When the value of XD.sup.2 of the first pressure sensitive adhesive
sheet 21 is large, moisture, which has moved from the polarizer 11
to the first pressure sensitive adhesive sheet 21 through the
urethane layer 17, is easily dissipated from the end surface of the
first pressure sensitive adhesive sheet 21 to the outside, so that
reduction of the single transmittance due to formation of the
polarizer into polyene can be suppressed.
[0056] The urethane layer 17 disposed in contact with the polarizer
11 acts as a permeation layer for dissipating moisture in the
polarizer 11 to the outside, and has an action of allowing moisture
from the outside to permeate through the polarizing plate in a
high-humidity environment.
[0057] In the single-side-protected polarizing plate, the amount of
moisture transferred to the polarizer 11 from the first principal
surface (transparent protective film-free surface) is large. As
described above, the product XD of the water-vapor permeability X
and the thickness D of the pressure sensitive adhesive sheet is an
index indicating ease of movement (movement rate) of moisture in
the material, and the movement rate of moisture in the pressure
sensitive adhesive sheet becomes higher as the value of XD
increases.
[0058] Under a high humidity environment, moisture easily enters
through the end surface of the first pressure sensitive adhesive
sheet 21 from an outside environment at a relatively high humidity.
Moisture, which has entered from the end surface of the pressure
sensitive adhesive sheet, moves in the in-plane direction and the
thickness direction of the pressure sensitive adhesive sheet. When
the value of XD is small, moisture is easily retained in the
vicinity of the end surface of the pressure sensitive adhesive
sheet because the movement speed of moisture in the surface of the
pressure sensitive adhesive sheet is small. When moisture retained
in the vicinity of the end surface of the pressure sensitive
adhesive sheet is transferred to the polarizer 11, discoloration
easily occurs in the vicinity of the end surface of the polarizer.

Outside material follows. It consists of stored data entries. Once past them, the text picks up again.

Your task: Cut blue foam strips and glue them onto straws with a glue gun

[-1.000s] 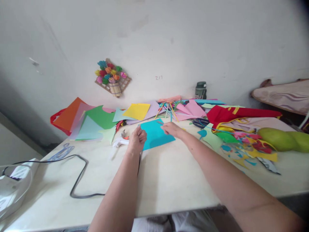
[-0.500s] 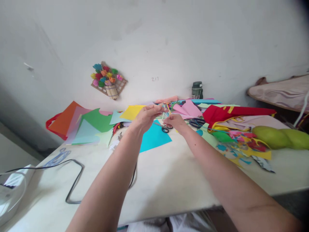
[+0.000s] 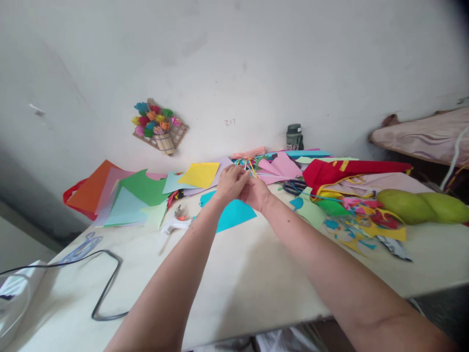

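Observation:
My left hand [image 3: 231, 183] and my right hand [image 3: 255, 192] meet above the table, fingers closed and overlapping. What lies between them is hidden. Just beyond the fingertips show thin yellow and white sticks [image 3: 252, 167]; I cannot tell whether they are held or lie behind. Below the hands is a bright blue paper sheet [image 3: 236, 215], partly covered by my left forearm. A yellow sheet [image 3: 200, 175] lies left of the hands, and folded pink paper [image 3: 282, 167] lies to their right. A white glue gun [image 3: 175, 226] rests left of my left forearm.
Orange [image 3: 93, 188] and green paper [image 3: 142, 188] are at the left, near a black cable [image 3: 119, 264]. Dark-handled scissors [image 3: 294, 187], a red cloth [image 3: 351, 168], paper scraps [image 3: 351, 230] and green fruit [image 3: 406, 206] lie right. A bottle [image 3: 294, 137] stands by the wall.
My hands have come together, the left moving down and the right turning in against it. The small scissors beneath them are now hidden. The glue gun has come into fuller view.

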Action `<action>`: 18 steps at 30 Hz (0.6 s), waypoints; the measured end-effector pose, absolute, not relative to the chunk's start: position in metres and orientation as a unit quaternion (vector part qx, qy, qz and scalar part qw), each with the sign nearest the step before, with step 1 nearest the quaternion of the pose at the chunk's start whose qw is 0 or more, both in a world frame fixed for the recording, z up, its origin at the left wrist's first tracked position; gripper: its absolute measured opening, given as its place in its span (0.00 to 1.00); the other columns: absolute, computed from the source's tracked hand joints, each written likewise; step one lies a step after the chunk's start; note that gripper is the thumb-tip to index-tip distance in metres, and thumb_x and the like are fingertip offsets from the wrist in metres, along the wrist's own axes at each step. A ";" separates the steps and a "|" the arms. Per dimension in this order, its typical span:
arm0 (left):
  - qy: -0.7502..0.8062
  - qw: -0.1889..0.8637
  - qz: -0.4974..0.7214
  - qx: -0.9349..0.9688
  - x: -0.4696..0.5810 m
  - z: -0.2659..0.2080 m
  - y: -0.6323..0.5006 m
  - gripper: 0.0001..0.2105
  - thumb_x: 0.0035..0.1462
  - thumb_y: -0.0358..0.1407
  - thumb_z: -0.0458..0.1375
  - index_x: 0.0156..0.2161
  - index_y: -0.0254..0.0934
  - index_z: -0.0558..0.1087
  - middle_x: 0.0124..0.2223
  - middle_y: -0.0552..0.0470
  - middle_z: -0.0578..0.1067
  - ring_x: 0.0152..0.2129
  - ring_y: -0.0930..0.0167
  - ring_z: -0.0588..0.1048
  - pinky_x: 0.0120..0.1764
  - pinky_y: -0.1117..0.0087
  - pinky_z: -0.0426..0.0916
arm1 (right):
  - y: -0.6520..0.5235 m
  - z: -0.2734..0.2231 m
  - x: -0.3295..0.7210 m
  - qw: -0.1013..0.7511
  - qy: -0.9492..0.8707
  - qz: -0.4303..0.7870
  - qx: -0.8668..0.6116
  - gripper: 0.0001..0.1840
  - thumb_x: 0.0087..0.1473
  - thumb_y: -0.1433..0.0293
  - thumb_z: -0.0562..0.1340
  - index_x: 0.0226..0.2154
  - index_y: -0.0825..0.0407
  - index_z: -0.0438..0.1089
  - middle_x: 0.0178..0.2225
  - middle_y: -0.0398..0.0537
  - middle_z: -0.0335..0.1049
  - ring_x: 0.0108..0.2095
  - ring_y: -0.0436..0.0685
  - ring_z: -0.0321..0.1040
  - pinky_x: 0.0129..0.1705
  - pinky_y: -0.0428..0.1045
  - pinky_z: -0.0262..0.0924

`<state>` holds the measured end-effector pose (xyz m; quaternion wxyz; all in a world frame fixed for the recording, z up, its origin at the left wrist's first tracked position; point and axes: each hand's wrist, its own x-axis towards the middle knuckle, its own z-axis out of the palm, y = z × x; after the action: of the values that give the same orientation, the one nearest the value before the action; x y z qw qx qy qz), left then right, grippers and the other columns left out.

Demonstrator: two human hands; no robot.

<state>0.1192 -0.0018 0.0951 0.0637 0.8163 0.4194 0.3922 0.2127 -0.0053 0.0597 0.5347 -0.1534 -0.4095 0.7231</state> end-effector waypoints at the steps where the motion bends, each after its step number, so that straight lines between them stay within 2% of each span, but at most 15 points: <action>1: 0.434 0.046 0.371 0.820 0.118 0.094 0.000 0.14 0.53 0.43 0.47 0.33 0.37 0.69 0.40 0.48 0.72 0.43 0.67 0.65 0.46 0.65 0.57 | -0.005 0.060 0.215 0.520 -0.409 0.733 -0.157 0.11 0.51 0.69 0.48 0.29 0.53 0.64 0.23 0.45 0.69 0.24 0.51 0.65 0.25 0.47 0.61; 3: 0.464 0.060 0.329 0.820 0.114 0.093 0.000 0.17 0.54 0.45 0.44 0.35 0.37 0.70 0.36 0.48 0.73 0.38 0.67 0.69 0.42 0.65 0.60 | -0.004 0.060 0.221 0.495 -0.419 0.739 -0.183 0.10 0.50 0.70 0.48 0.28 0.54 0.64 0.20 0.45 0.68 0.21 0.52 0.64 0.22 0.47 0.60; 5: 0.479 0.133 0.289 0.818 0.108 0.095 -0.003 0.19 0.53 0.47 0.43 0.35 0.36 0.70 0.34 0.48 0.73 0.34 0.68 0.70 0.38 0.67 0.62 | -0.002 0.058 0.228 0.489 -0.434 0.722 -0.224 0.08 0.48 0.71 0.50 0.27 0.55 0.64 0.18 0.46 0.67 0.19 0.51 0.63 0.18 0.45 0.57; 7: 0.464 0.264 0.226 0.815 0.102 0.099 -0.009 0.19 0.51 0.48 0.46 0.36 0.36 0.70 0.35 0.49 0.74 0.32 0.70 0.72 0.35 0.69 0.64 | -0.001 0.056 0.235 0.496 -0.447 0.698 -0.258 0.06 0.46 0.70 0.54 0.25 0.56 0.64 0.15 0.44 0.64 0.15 0.48 0.60 0.14 0.42 0.51; 9: 0.419 0.412 0.125 0.799 0.094 0.105 -0.018 0.18 0.46 0.47 0.53 0.39 0.37 0.70 0.39 0.48 0.73 0.30 0.71 0.73 0.33 0.70 0.64 | 0.001 0.056 0.243 0.516 -0.449 0.676 -0.275 0.07 0.44 0.69 0.56 0.21 0.56 0.61 0.12 0.40 0.59 0.11 0.44 0.52 0.11 0.40 0.43; 10: 0.407 0.449 0.091 0.790 0.090 0.107 -0.022 0.18 0.42 0.44 0.58 0.40 0.38 0.70 0.38 0.49 0.74 0.29 0.72 0.73 0.33 0.70 0.65 | 0.002 0.057 0.247 0.532 -0.444 0.666 -0.277 0.09 0.44 0.68 0.57 0.19 0.55 0.59 0.10 0.38 0.57 0.10 0.43 0.48 0.10 0.40 0.39; 12: 0.385 0.494 0.062 0.777 0.081 0.111 -0.027 0.16 0.40 0.41 0.60 0.36 0.35 0.71 0.32 0.49 0.75 0.26 0.72 0.73 0.33 0.70 0.65 | 0.004 0.059 0.256 0.581 -0.428 0.636 -0.275 0.13 0.44 0.68 0.56 0.15 0.53 0.53 0.08 0.34 0.49 0.08 0.41 0.41 0.10 0.40 0.34; 14: 0.352 0.511 0.146 0.771 0.071 0.111 -0.027 0.12 0.42 0.42 0.58 0.27 0.32 0.71 0.22 0.50 0.73 0.19 0.74 0.70 0.31 0.69 0.66 | 0.006 0.059 0.263 0.638 -0.407 0.585 -0.290 0.15 0.44 0.67 0.56 0.14 0.52 0.49 0.06 0.32 0.43 0.08 0.41 0.37 0.10 0.40 0.31; 16: 0.329 0.504 0.331 0.727 0.061 0.109 -0.023 0.16 0.47 0.45 0.53 0.21 0.33 0.67 0.15 0.54 0.66 0.14 0.77 0.66 0.31 0.69 0.66 | 0.010 0.057 0.269 0.680 -0.395 0.521 -0.333 0.17 0.44 0.66 0.55 0.13 0.51 0.48 0.06 0.32 0.40 0.07 0.42 0.36 0.10 0.41 0.30; 18: 0.343 0.476 0.455 0.670 0.054 0.104 -0.018 0.17 0.49 0.47 0.50 0.23 0.34 0.66 0.17 0.55 0.67 0.17 0.77 0.67 0.32 0.69 0.66 | 0.014 0.053 0.270 0.695 -0.401 0.452 -0.391 0.16 0.44 0.66 0.56 0.13 0.51 0.50 0.06 0.33 0.43 0.08 0.42 0.38 0.10 0.41 0.33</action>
<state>0.0536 -0.0177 0.1043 0.4760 0.6698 0.3435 0.4547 0.2699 0.0141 0.0528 0.6945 -0.3911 -0.4008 0.4517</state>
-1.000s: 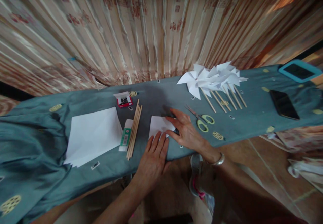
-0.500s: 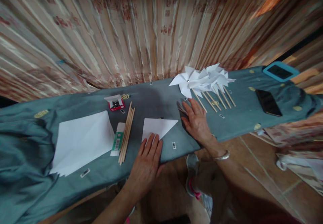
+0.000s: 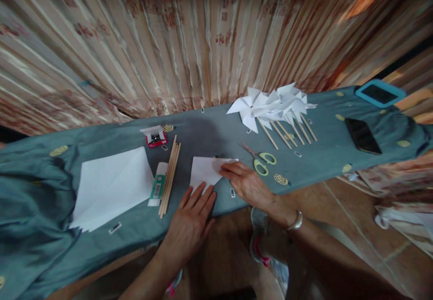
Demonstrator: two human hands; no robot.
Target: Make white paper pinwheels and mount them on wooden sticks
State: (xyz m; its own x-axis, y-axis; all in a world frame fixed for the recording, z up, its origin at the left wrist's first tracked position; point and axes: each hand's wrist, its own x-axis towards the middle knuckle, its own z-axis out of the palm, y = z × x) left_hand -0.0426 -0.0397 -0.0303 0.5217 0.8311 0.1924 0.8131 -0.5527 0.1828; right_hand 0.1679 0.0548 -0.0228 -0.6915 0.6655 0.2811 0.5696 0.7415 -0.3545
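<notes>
A white sheet of paper (image 3: pixel 204 168), folded into a triangle, lies on the cloth-covered table in front of me. My left hand (image 3: pixel 194 210) rests flat near its lower edge, fingers stretched and slightly spread. Over the triangle's right corner, my right hand (image 3: pixel 246 182) has its fingers pressed together, holding the paper there; the thumb is partly hidden. Just beyond that hand lie scissors (image 3: pixel 259 158) with light green handles, blades slightly apart. Left of the paper are several wooden sticks (image 3: pixel 171 173) and a green-and-white glue stick (image 3: pixel 158 185).
A stack of white paper (image 3: pixel 113 187) lies at the left. Behind the sticks sits an open red box (image 3: pixel 156 138) with small dark items. Several white paper pinwheels (image 3: pixel 274 103) on sticks lie back right, near a black phone (image 3: pixel 363 135) and a blue-framed device (image 3: pixel 380 93).
My right hand has let go of the scissors, leaving them on the table, and moved left onto the paper's right corner. My left hand stays nearly where it was.
</notes>
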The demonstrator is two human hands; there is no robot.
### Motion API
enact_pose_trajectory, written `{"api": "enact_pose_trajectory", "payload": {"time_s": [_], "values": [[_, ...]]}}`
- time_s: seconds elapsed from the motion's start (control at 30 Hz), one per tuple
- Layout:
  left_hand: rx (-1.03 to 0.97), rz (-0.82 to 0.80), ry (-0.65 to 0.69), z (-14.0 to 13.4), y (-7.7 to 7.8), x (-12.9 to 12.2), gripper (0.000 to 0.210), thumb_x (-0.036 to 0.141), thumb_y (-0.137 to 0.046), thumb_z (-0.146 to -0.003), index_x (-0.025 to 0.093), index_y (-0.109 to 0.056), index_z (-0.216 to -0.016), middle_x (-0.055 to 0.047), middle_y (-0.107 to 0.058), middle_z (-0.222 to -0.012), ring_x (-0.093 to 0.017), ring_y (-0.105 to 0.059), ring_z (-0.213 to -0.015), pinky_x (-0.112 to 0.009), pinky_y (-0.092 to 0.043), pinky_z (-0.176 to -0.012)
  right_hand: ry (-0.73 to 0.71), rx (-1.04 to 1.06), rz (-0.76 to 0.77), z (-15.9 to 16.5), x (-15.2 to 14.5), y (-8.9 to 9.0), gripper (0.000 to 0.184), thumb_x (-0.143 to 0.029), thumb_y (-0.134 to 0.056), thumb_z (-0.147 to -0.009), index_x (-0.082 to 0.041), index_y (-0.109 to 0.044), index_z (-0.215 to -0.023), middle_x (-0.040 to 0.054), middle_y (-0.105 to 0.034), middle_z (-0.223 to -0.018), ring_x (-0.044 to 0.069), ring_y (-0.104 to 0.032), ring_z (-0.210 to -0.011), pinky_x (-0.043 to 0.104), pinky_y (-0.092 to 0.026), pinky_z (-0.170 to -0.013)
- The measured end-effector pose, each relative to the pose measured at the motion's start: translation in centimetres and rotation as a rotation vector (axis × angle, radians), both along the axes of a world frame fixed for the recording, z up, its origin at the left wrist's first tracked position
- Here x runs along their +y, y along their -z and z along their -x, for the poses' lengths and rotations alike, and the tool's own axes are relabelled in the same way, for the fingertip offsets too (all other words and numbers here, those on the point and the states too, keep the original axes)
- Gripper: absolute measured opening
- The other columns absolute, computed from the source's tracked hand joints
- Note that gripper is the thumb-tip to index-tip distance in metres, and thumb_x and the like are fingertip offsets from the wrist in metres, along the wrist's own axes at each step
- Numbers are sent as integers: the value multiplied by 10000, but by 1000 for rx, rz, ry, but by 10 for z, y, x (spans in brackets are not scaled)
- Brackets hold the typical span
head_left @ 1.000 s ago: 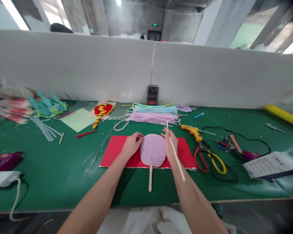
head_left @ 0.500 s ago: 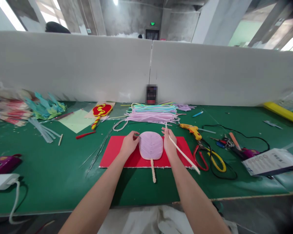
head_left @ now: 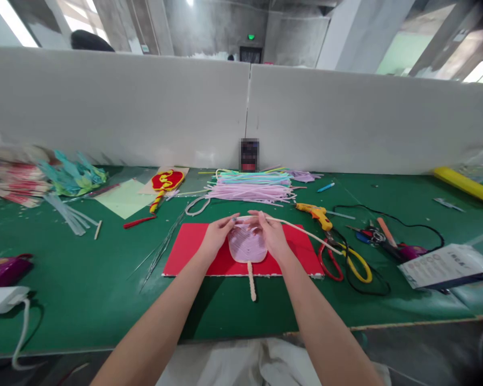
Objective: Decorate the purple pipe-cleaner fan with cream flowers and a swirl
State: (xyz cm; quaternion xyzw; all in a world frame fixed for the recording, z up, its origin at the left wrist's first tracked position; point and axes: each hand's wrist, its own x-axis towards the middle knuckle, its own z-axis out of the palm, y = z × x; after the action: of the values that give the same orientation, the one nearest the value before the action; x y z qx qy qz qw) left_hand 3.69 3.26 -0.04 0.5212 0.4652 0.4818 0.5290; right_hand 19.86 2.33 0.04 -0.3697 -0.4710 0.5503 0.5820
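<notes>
A lilac fan made of pipe cleaners [head_left: 248,249], with a wrapped cream handle [head_left: 253,281], lies on a red board [head_left: 193,252]. At the fan's upper left, my left hand [head_left: 217,234] pinches one end of a cream pipe cleaner [head_left: 306,231] along the top edge. My right hand [head_left: 271,234] grips the same pipe cleaner at the upper right, fingers over the fan's face. From there its long free end runs out to the right, above the scissors [head_left: 360,266]. My fingers partly cover the top of the fan.
Behind the board lies a pile of pastel pipe cleaners [head_left: 251,190]. A yellow glue gun [head_left: 316,214] and its black cord are to the right. Further left are a red-and-yellow fan [head_left: 167,182], thin wires [head_left: 163,249] and a white plug [head_left: 6,300].
My right hand has moved left and inward over the fan's top. The pipe cleaner has swung from slanting down by the right wrist to running across the fan's upper edge, meeting my left hand.
</notes>
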Motion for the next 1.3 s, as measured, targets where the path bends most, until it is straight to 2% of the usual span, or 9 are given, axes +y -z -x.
{"api": "enact_pose_trajectory", "payload": {"time_s": [0.17, 0.3, 0.5, 0.77, 0.93, 1.17, 1.3], "values": [[-509, 241, -43, -3, -2, -1, 172, 160, -640, -747, 114, -673, -910, -78, -706, -885, -118, -651, -740, -189, -504, -710, -107, -28, 16, 4, -1, 3, 359, -494, -520, -791, -199, -662, -938, 46, -709, -811, 130, -606, -613, 204, -414, -460], [-624, 258, -78, -2, -7, -1, 173, 48, -527, -811, 147, -636, -901, -42, -676, -1012, -55, -650, -779, -120, -504, -723, -86, -67, 11, 2, -2, 1, 353, -494, -525, -782, -241, -659, -989, 31, -694, -924, 127, -604, -683, 190, -430, -471], [-781, 335, -29, -3, -10, -5, 158, 52, -471, -851, 136, -603, -842, -43, -660, -1062, -73, -664, -771, -132, -534, -638, -24, -131, 17, 1, -3, -2, 335, -479, -541, -772, -250, -673, -978, 18, -682, -923, 99, -584, -639, 176, -447, -477], [-770, 337, -42, -4, -7, -5, 80, 122, -530, -838, 146, -604, -853, -38, -670, -1033, -63, -663, -677, -129, -525, -579, -2, -125, 9, 2, -3, -2, 271, -438, -609, -731, -202, -692, -835, 35, -695, -760, 111, -576, -615, 185, -438, -469], [-726, 298, -42, -4, -8, -6, 27, 130, -608, -780, 146, -607, -802, -35, -692, -956, -73, -662, -657, -131, -514, -553, 40, -104, 11, 1, -1, 2, 265, -430, -650, -688, -188, -689, -787, 36, -692, -713, 109, -566, -566, 201, -433, -468], [-629, 182, -39, -9, -9, -5, 242, 195, -779, -577, 151, -616, -751, -15, -705, -769, -118, -670, -650, -148, -495, -545, 182, -84, 2, -1, 1, 0, 243, -413, -663, -674, -171, -651, -695, 19, -659, -639, 98, -536, -514, 202, -418, -441], [-574, 148, -13, -12, -8, -6, 322, 215, -806, -522, 147, -630, -782, -30, -704, -790, -133, -672, -676, -161, -487, -568, 255, -89, 13, -3, 1, -1, 271, -426, -668, -663, -159, -628, -642, 11, -629, -588, 94, -522, -487, 200, -408, -423]]}}
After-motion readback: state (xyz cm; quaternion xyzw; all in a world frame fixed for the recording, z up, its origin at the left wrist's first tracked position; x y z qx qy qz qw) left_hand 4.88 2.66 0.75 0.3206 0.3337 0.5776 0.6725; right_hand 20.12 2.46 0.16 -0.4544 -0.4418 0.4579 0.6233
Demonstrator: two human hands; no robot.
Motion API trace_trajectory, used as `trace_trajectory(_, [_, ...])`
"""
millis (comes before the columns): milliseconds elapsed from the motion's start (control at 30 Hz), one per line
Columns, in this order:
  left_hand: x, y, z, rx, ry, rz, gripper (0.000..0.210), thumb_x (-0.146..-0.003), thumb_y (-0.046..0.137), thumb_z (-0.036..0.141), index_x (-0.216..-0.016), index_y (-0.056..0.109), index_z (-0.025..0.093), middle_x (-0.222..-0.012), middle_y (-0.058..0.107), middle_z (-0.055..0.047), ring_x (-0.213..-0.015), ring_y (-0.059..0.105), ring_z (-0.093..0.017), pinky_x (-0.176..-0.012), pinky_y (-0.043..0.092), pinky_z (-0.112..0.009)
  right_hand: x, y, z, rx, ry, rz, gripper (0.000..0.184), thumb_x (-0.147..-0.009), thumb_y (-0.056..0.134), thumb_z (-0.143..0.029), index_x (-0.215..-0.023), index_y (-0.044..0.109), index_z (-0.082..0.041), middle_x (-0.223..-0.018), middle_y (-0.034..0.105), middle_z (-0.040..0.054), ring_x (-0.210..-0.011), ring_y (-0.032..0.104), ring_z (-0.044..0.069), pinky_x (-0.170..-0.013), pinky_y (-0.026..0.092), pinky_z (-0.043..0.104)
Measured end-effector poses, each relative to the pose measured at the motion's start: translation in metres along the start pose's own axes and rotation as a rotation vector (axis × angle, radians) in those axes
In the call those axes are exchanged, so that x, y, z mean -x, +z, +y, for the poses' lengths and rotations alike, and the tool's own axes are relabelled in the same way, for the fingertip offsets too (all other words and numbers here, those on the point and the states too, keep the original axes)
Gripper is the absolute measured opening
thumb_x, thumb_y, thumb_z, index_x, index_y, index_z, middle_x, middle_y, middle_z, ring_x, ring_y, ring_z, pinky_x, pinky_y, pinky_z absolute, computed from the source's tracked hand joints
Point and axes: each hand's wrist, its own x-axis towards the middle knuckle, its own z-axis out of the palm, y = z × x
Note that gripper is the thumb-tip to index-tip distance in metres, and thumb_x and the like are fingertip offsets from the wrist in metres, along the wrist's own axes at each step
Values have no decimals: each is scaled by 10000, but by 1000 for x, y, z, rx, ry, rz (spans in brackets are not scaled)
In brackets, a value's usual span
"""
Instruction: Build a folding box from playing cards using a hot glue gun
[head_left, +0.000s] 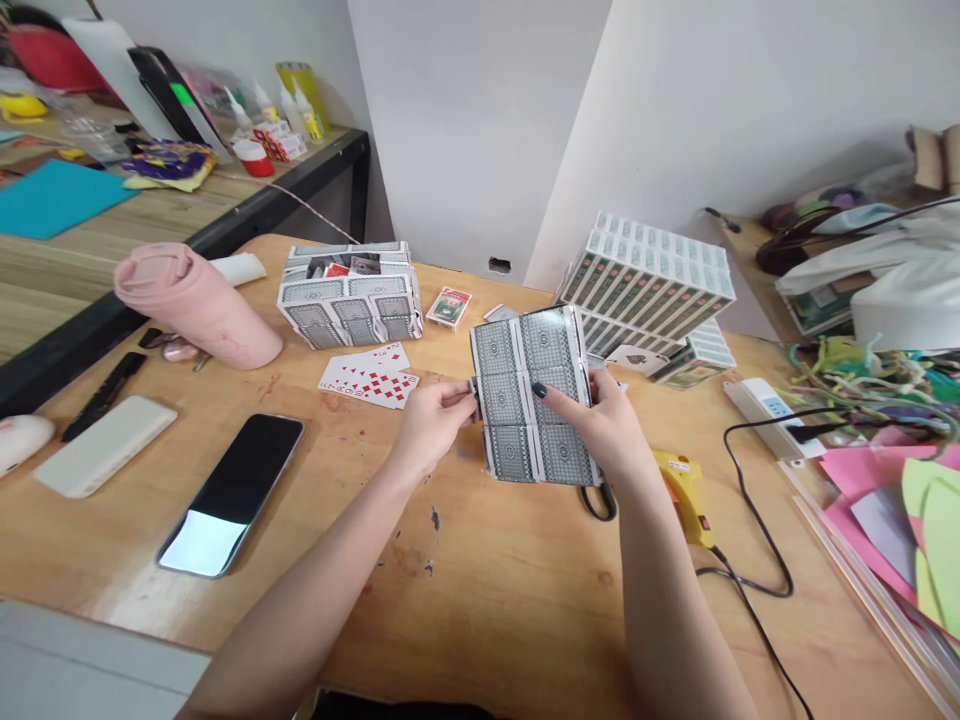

Discoloration of the polarizer in the vicinity of the end surface
generated in exposure of the image display device to a
high-humidity environment is ascribable principally to an increase
in transmittance of visible light (blue light) having a short
wavelength. Such discoloration easily occurs at the time when a
complex of polyvinyl alcohol and an iodide ion (I.sub.3.sup.- and
I.sub.5.sup.-) is decomposed by heat and moisture. In particular,
in a thin polarizer, the polarization degree is increased by
impregnating a polyvinyl alcohol-based film with a dichroic
substance such as iodine at a high concentration, and therefore an
iodide ion complex is easily decomposed due to influences of
moisture.
[0059] When the value of XD of the first pressure sensitive
adhesive sheet 21 is large, the speed at which moisture entering
from the end surface of the first pressure sensitive adhesive sheet
21 moves in the in-plane direction is high, and therefore the
amount of moisture transferred to the polarizer 11 in the vicinity
of the end surface decreases. In addition, the urethane layer 17 is
disposed between the first pressure sensitive adhesive sheet 21 and
the polarizer 11. The urethane layer 17 has an action of allowing
moisture, which has been transferred from the pressure sensitive
adhesive sheet 21, move in the in-plane direction. Therefore,
retention of moisture in the vicinity of the end surface of the
polarizer 11 is suppressed. Thus, when the first pressure sensitive
adhesive sheet 21 having a large value of XD is disposed in contact
with the urethane layer 17 on the polarizer 11, discoloration of
the polarizer in the vicinity of the end surface due to ingress of
moisture can be suppressed.
[0060] As described above, in the pressure sensitive
adhesive-equipped polarizing plate, a first pressure sensitive
adhesive sheet having a specific moisture permeation property is
disposed, through the urethane layer 17 as a moisture permeation
layer, on a protective film-free surface (first principal surface)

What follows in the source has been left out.